=== EXERCISE ===
Repeat the data precisely as given.

=== SUPPLIED MATERIAL ===
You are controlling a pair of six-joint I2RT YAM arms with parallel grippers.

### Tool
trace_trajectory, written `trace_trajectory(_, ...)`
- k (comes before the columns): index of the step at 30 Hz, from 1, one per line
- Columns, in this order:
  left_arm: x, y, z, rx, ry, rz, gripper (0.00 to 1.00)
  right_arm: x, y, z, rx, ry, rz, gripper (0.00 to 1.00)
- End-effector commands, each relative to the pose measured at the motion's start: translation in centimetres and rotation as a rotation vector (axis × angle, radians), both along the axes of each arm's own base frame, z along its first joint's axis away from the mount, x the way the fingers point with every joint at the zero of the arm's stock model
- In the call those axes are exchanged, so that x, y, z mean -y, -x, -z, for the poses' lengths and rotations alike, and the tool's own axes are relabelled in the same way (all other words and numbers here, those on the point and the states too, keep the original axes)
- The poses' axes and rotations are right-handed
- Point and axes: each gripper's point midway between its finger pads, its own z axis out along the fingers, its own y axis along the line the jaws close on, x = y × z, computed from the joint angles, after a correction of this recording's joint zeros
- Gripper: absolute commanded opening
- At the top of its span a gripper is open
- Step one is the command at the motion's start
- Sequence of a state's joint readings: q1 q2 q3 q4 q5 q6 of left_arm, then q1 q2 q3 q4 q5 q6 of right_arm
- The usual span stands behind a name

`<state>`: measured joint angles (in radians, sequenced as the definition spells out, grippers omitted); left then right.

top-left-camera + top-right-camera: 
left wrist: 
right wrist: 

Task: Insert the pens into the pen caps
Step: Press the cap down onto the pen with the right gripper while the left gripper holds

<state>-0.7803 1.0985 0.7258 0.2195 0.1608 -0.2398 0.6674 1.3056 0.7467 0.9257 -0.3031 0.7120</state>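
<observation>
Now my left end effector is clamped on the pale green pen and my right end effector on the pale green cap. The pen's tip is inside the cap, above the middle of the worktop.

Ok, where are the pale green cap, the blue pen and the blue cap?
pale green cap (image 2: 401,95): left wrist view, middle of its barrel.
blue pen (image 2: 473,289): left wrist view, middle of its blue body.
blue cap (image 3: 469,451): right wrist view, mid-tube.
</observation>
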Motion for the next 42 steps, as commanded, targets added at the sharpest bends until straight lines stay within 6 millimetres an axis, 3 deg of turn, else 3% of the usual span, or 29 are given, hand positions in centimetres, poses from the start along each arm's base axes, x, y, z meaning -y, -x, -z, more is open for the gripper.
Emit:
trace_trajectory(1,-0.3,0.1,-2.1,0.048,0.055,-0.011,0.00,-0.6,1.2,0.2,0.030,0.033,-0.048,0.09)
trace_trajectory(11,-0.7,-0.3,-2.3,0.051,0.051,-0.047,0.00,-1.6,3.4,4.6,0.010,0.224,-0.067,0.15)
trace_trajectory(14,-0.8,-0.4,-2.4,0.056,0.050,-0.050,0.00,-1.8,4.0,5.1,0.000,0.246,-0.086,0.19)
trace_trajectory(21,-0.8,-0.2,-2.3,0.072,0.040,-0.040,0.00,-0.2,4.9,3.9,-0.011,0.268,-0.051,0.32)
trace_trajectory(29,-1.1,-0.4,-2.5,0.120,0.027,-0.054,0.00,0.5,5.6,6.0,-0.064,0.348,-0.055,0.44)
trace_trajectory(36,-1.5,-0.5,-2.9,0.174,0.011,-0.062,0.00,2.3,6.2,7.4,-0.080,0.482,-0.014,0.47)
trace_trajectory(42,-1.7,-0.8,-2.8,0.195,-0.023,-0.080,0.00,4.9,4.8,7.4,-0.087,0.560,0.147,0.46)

=== WRITTEN RESPONSE ===
You are controlling a pair of six-joint I2RT YAM arms with parallel grippers.

### Tool
trace_trajectory, written `trace_trajectory(_, ...)`
- k (comes before the columns): index of the step at 30 Hz, from 1, one per line
- Columns, in this order:
  left_arm: x, y, z, rx, ry, rz, gripper (0.00 to 1.00)
  right_arm: x, y, z, rx, ry, rz, gripper (0.00 to 1.00)
- End-effector commands, each relative to the pose measured at the motion's start: translation in centimetres and rotation as a rotation vector (axis × angle, radians), both along the axes of each arm's own base frame, z along its first joint's axis away from the mount, x the way the fingers point with every joint at the zero of the arm's stock model
- In the call those axes are exchanged, so that x, y, z mean -y, -x, -z, for the poses' lengths and rotations alike, and the tool's own axes are relabelled in the same way (all other words and numbers here, those on the point and the states too, keep the original axes)
- The poses' axes and rotations are right-handed
- Point and axes: each gripper's point midway between its finger pads, its own z axis out along the fingers, its own y axis along the line the jaws close on, x = y × z, computed from the joint angles, after a correction of this recording's joint zeros
- Gripper: absolute commanded opening
- At the top of its span a gripper is open
- Step one is the command at the motion's start
- Sequence of a state's joint readings: q1 q2 q3 q4 q5 q6 of left_arm, then q1 q2 q3 q4 q5 q6 of right_arm
- The usual span stands behind a name

`<state>`: measured joint angles (in radians, sequenced as the definition spells out, grippers omitted); left then right.

top-left-camera + top-right-camera: 
left wrist: 
right wrist: 

Task: Insert the pens into the pen caps
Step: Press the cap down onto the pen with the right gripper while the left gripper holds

<state>-0.7803 1.0985 0.7258 0.2195 0.1608 -0.2398 0.6674 1.3056 0.7467 0.9257 -0.3031 0.7120</state>
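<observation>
Now my left end effector is clamped on the pale green pen and my right end effector on the pale green cap. The pen's tip is inside the cap, above the middle of the worktop.

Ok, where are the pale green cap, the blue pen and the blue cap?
pale green cap (image 2: 401,95): left wrist view, middle of its barrel.
blue pen (image 2: 473,289): left wrist view, middle of its blue body.
blue cap (image 3: 469,451): right wrist view, mid-tube.
</observation>
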Motion for the next 42 steps, as commanded, targets added at the sharpest bends until straight lines stay within 6 millimetres an axis, 3 deg of turn, else 3% of the usual span, or 29 are given, hand positions in centimetres, poses from the start along each arm's base axes, x, y, z meaning -y, -x, -z, more is open for the gripper.
Emit:
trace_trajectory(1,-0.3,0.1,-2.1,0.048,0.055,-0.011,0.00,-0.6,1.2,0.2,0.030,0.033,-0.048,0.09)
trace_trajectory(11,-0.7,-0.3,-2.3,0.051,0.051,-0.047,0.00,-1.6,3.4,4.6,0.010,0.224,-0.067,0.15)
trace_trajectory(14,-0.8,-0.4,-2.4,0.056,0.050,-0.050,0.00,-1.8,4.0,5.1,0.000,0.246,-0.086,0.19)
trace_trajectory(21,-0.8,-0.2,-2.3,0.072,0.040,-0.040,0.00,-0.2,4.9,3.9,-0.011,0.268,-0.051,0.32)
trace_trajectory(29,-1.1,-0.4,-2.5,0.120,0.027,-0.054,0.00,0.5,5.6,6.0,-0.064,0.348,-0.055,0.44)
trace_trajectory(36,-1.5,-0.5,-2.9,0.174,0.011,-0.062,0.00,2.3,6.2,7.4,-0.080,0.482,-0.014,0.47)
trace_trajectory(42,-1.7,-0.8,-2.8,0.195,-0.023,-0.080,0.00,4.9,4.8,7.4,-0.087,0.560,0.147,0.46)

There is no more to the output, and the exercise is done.